S3 is the canonical landing zone for files that need processing. PDFs uploaded by users, HEIC photos from a mobile app, DOCX exports from an internal tool — they all pile up in a bucket. The pattern is always the same: list → convert → put back. This guide shows how to wire that loop efficiently using the ChangeThisFile API, with a focus on throughput, idempotency, and not paying for conversions you've already done.
TL;DR — throughput numbers first
Before the code, the math:
- Free tier (1K/mo): Good for prototyping. At 200 files you're 20% of your monthly budget.
- Hobby ($29/mo, 10K): ~333 files/day sustained, or burst ~2K files in an hour.
- Startup ($99/mo, 50K): ~1,666 files/day.
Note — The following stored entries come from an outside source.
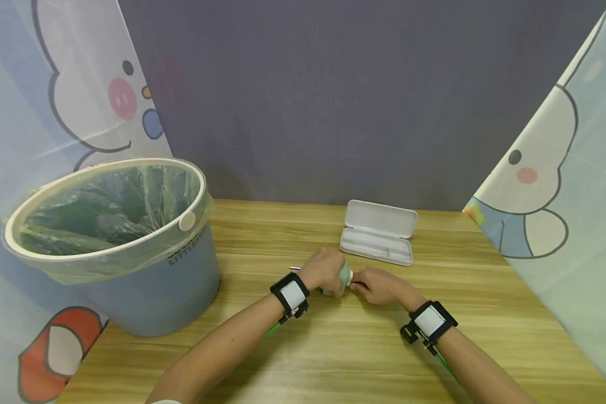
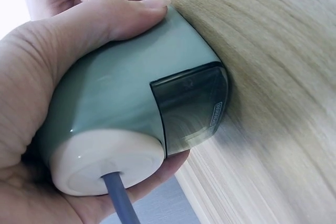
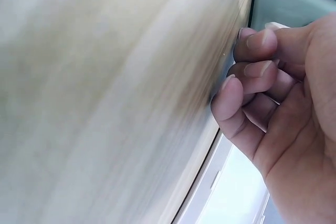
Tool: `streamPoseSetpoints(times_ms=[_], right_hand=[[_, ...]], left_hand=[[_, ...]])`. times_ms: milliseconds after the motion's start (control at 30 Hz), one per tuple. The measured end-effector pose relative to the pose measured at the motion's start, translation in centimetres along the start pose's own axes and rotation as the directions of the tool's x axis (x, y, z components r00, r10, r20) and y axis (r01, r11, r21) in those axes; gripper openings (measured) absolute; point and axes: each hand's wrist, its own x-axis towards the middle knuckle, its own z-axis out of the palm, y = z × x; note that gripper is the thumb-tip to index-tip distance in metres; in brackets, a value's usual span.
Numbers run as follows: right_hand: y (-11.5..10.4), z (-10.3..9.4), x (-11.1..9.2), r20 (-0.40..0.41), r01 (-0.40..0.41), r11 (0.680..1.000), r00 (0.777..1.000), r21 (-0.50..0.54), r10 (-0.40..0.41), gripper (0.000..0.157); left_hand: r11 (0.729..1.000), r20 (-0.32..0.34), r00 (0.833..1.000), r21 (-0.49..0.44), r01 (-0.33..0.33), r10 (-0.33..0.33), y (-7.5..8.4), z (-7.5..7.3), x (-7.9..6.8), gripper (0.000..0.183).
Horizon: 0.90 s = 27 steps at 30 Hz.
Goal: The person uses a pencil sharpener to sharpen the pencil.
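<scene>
My left hand [image 1: 325, 270] wraps round a pale green pencil sharpener [image 2: 115, 82] low over the wooden table, with its thumb along the upper side. A dark see-through shavings drawer [image 2: 191, 108] shows on the sharpener's side. From its round cream end a grey-blue pencil [image 2: 122, 203] sticks out; in the head view it points left. At the opposite end, my right hand [image 1: 381, 286] has curled fingers pinching the sharpener's crank handle, which those fingers mostly hide. In the right wrist view the right fingertips [image 3: 260, 43] sit close against the green body.
Behind the hands, an open white pencil case [image 1: 376, 248] lies on the wooden table [image 1: 262, 235], its lid raised. A large blue bin [image 1: 156, 300] with a clear liner stands at the left. A grey panel [image 1: 303, 101] rises at the back, with cartoon-printed sheets either side.
</scene>
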Motion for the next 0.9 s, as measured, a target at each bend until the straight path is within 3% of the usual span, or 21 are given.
streamPoseSetpoints(times_ms=[200, 500, 900], right_hand=[[-0.3, 0.1, -0.4, 0.018, -0.022, 0.999, 1.000, 0.036, 0.021, 0.021], [-0.5, 0.3, -0.9, -0.033, 0.055, 0.997, 0.998, 0.057, -0.053, 0.018], [-1.1, 0.3, -1.3, -0.022, 0.085, 0.988, 0.996, 0.129, -0.083, 0.020]], left_hand=[[1.000, 0.013, 1.000, -0.005, 0.013, -0.013, 0.3, -0.1, 0.0, 0.037], [0.999, 0.010, 0.999, 0.006, 0.033, -0.033, 0.4, -0.1, 0.1, 0.039], [0.997, 0.020, 0.997, -0.011, 0.074, -0.074, 0.6, 0.2, -0.1, 0.039]])
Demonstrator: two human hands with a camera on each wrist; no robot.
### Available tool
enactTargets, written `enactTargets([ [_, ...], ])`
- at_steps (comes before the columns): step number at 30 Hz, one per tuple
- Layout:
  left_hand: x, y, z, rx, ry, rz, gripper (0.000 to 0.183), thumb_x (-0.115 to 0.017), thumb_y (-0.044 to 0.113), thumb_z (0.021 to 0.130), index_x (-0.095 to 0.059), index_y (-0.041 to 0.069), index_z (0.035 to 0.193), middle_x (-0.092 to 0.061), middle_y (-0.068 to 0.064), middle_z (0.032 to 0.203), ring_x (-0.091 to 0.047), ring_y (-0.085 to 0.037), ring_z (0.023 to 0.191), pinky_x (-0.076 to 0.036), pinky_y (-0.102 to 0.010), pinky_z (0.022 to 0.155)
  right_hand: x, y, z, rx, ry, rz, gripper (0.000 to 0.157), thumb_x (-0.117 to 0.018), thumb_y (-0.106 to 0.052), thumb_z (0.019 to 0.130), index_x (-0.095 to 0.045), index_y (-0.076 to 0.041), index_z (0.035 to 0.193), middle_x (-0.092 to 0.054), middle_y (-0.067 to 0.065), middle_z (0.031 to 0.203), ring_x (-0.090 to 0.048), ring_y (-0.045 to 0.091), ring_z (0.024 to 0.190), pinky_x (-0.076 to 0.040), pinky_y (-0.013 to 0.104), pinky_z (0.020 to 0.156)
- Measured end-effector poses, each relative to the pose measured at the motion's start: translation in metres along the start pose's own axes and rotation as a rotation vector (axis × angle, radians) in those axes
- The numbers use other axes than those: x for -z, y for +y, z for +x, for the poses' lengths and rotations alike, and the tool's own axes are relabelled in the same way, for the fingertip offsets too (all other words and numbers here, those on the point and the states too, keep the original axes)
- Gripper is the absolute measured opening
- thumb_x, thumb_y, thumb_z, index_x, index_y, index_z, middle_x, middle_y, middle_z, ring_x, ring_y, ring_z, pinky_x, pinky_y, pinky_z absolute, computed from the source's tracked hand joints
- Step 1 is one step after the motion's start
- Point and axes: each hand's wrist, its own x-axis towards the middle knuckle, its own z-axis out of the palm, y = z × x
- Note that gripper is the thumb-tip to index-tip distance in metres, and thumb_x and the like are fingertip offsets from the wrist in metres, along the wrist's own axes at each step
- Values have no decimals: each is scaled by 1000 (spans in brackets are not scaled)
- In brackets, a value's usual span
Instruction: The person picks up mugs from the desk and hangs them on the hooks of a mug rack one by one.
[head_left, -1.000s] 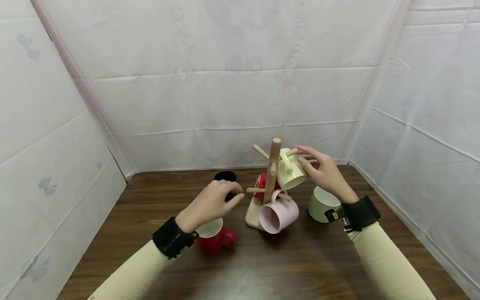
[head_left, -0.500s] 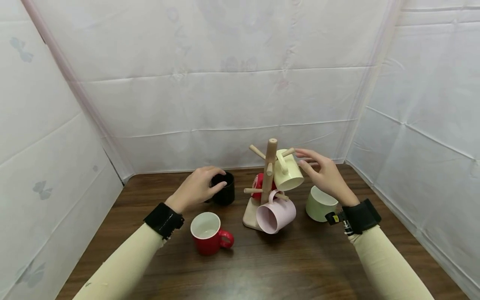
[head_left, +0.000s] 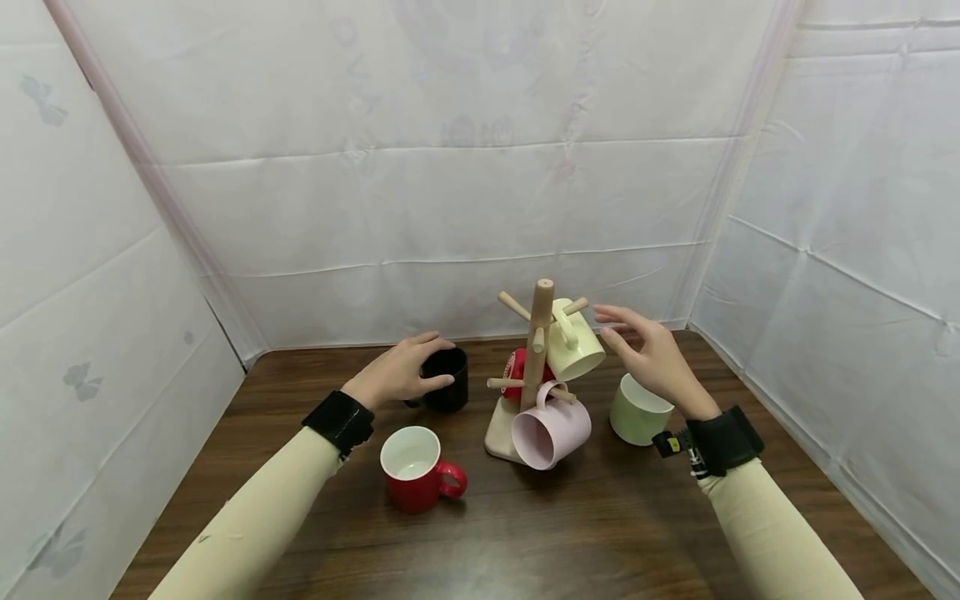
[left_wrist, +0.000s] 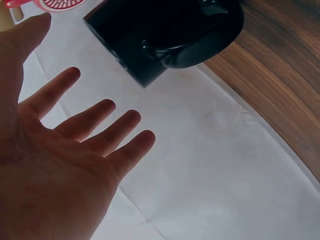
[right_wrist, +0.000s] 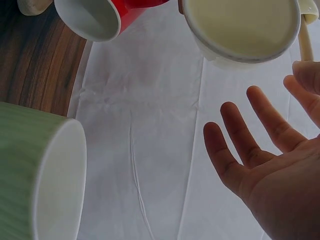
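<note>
My left hand (head_left: pixel 397 371) hovers at the black mug (head_left: pixel 452 385), fingers spread and reaching over its near-left side. In the left wrist view, a gap shows between the fingertips and the black mug (left_wrist: pixel 165 35), whose handle points away from the palm. On the right, my right hand (head_left: pixel 651 354) is held beside the pale yellow mug (head_left: pixel 573 346) with nothing in its loosely bent fingers. That mug hangs by its handle from an upper peg of the wooden mug tree (head_left: pixel 537 342). A pink mug (head_left: pixel 558 429) hangs on a lower peg, and a red mug (head_left: pixel 514 373) sits partly hidden behind the post.
A red mug with a white inside (head_left: pixel 416 479) stands upright on the dark wood table (head_left: pixel 525 533) at front left. Under my right hand stands a light green cup (head_left: pixel 637 417). White sheeting (head_left: pixel 450 208) walls in the back and sides.
My left hand has moved left and away from the mug tree to the black mug. My right hand has drawn slightly off the yellow mug's peg.
</note>
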Motion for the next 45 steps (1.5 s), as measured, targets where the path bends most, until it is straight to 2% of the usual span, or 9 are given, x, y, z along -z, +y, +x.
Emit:
enactTargets([
  [6,-8,-2,4,52,-94,0,63,-61,48,85,-42,21,139,-32,-17,145,-36,-41,124,-38,-55,95,-2,1,-5,-30,-13,11,37,-55,-26,94,-53,-22,131,-60,0,119,-56,12,103,-50,43,79],
  [13,-12,-7,7,82,-188,16,67,-61,48,85,-38,24,143,-29,-17,147,-31,-38,128,-35,-55,98,-3,4,-8,-31,-19,-10,37,-54,-29,94,-53,-21,131,-60,-2,119,-55,11,103,-50,43,79],
  [23,-15,-9,12,91,-295,10,65,-64,39,86,-36,26,143,-26,-18,148,-28,-39,129,-34,-55,98,-4,6,-14,-57,-26,-7,35,-54,-32,94,-52,-33,129,-60,-3,117,-56,9,101,-51,41,78],
  [30,-20,-12,19,64,-290,23,63,-68,30,84,-40,21,140,-33,-16,144,-32,-34,128,-34,-50,100,-4,8,-17,-60,-33,-1,35,-54,-31,94,-53,-32,129,-60,-5,118,-55,9,101,-50,39,78],
  [33,-21,-13,23,40,-276,26,63,-69,29,83,-42,18,139,-37,-16,140,-35,-31,126,-35,-48,100,-3,10,-17,-58,-30,-2,35,-55,-29,94,-52,-33,129,-61,-2,117,-55,10,101,-51,40,79],
  [38,-19,-11,27,18,-247,12,62,-71,27,82,-44,15,137,-39,-18,138,-38,-32,124,-36,-48,99,-2,11,-17,-54,-17,6,35,-56,-21,93,-53,-26,128,-61,5,116,-56,15,100,-51,45,79],
  [41,-19,-10,29,20,-241,3,63,-71,27,81,-44,15,137,-39,-17,138,-37,-32,124,-36,-48,99,-1,4,-17,-54,-11,8,35,-56,-15,93,-54,-20,128,-61,9,116,-56,18,100,-50,46,78],
  [45,-21,-9,31,9,-227,-6,62,-71,27,81,-44,14,136,-40,-18,137,-38,-32,123,-36,-48,99,3,-16,-17,-57,-12,3,35,-55,-9,92,-55,-13,127,-61,14,114,-57,22,99,-50,46,78],
])
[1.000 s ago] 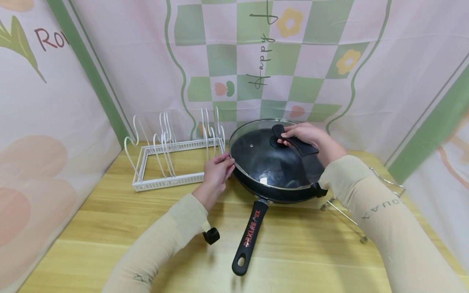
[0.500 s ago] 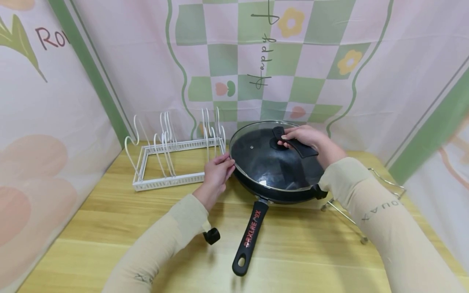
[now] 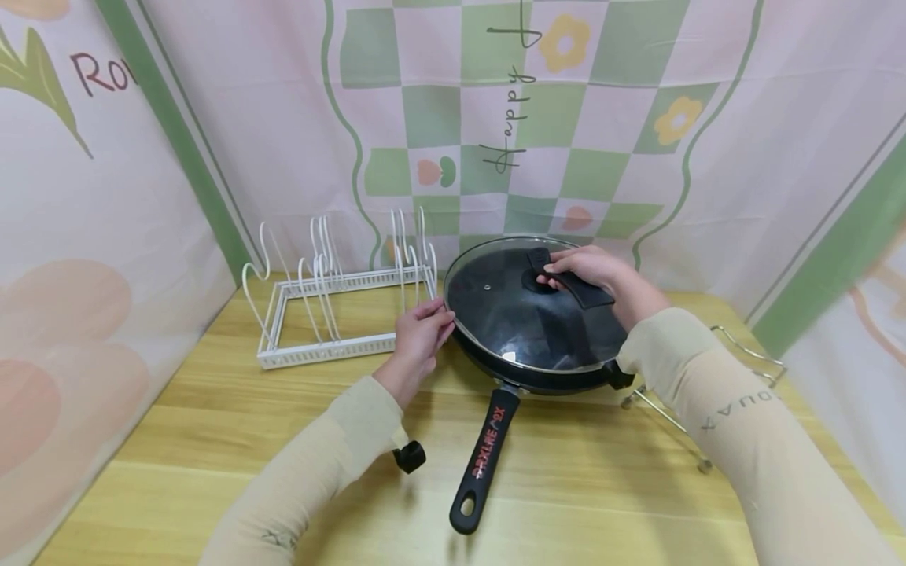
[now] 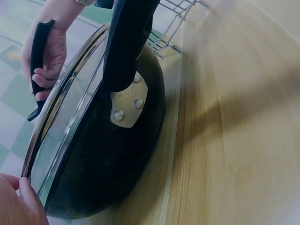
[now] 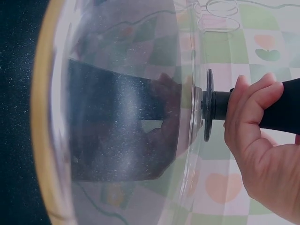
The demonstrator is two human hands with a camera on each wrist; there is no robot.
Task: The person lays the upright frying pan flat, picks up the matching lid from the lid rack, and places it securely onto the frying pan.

At 10 concurrent workers, an overnight batch of 10K files completes in ~50 minutes.
- Scale ($499/mo, 500K): The math no longer matters — run as many workers as your S3 bandwidth allows.
Latency per conversion (p50/p95): ~800ms / ~3s for images and documents under 5MB. FFmpeg video conversions run 5–30s depending on duration and codec. Size your concurrency to saturate the API without hitting rate limits (see the rate-limit guide).
The naive approach and why it fails
The obvious first draft looks like this:
import boto3, requests
s3 = boto3.client('s3')
for obj in s3.list_objects_v2(Bucket='my-bucket')['Contents']:
body = s3.get_object(Bucket='my-bucket', Key=obj['Key'])['Body'].read()
resp = requests.post(
'https://changethisfile.com/v1/convert',
headers={'Authorization': 'Bearer ctf_sk_...'},
files={'file': body},
data={'target': 'jpg'},
)
s3.put_object(Bucket='my-bucket', Key=obj['Key'].replace('.png', '.jpg'), Body=resp.content)
This has four failure modes at scale:
- Serial bottleneck: One conversion at a time. At 800ms per file, 10K files takes 2.2 hours.
- Pagination ignored:
list_objects_v2returns max 1,000 keys. Buckets with 10K+ objects silently truncate. - No idempotency: A crash halfway through means you re-convert everything from the start, wasting conversions and money.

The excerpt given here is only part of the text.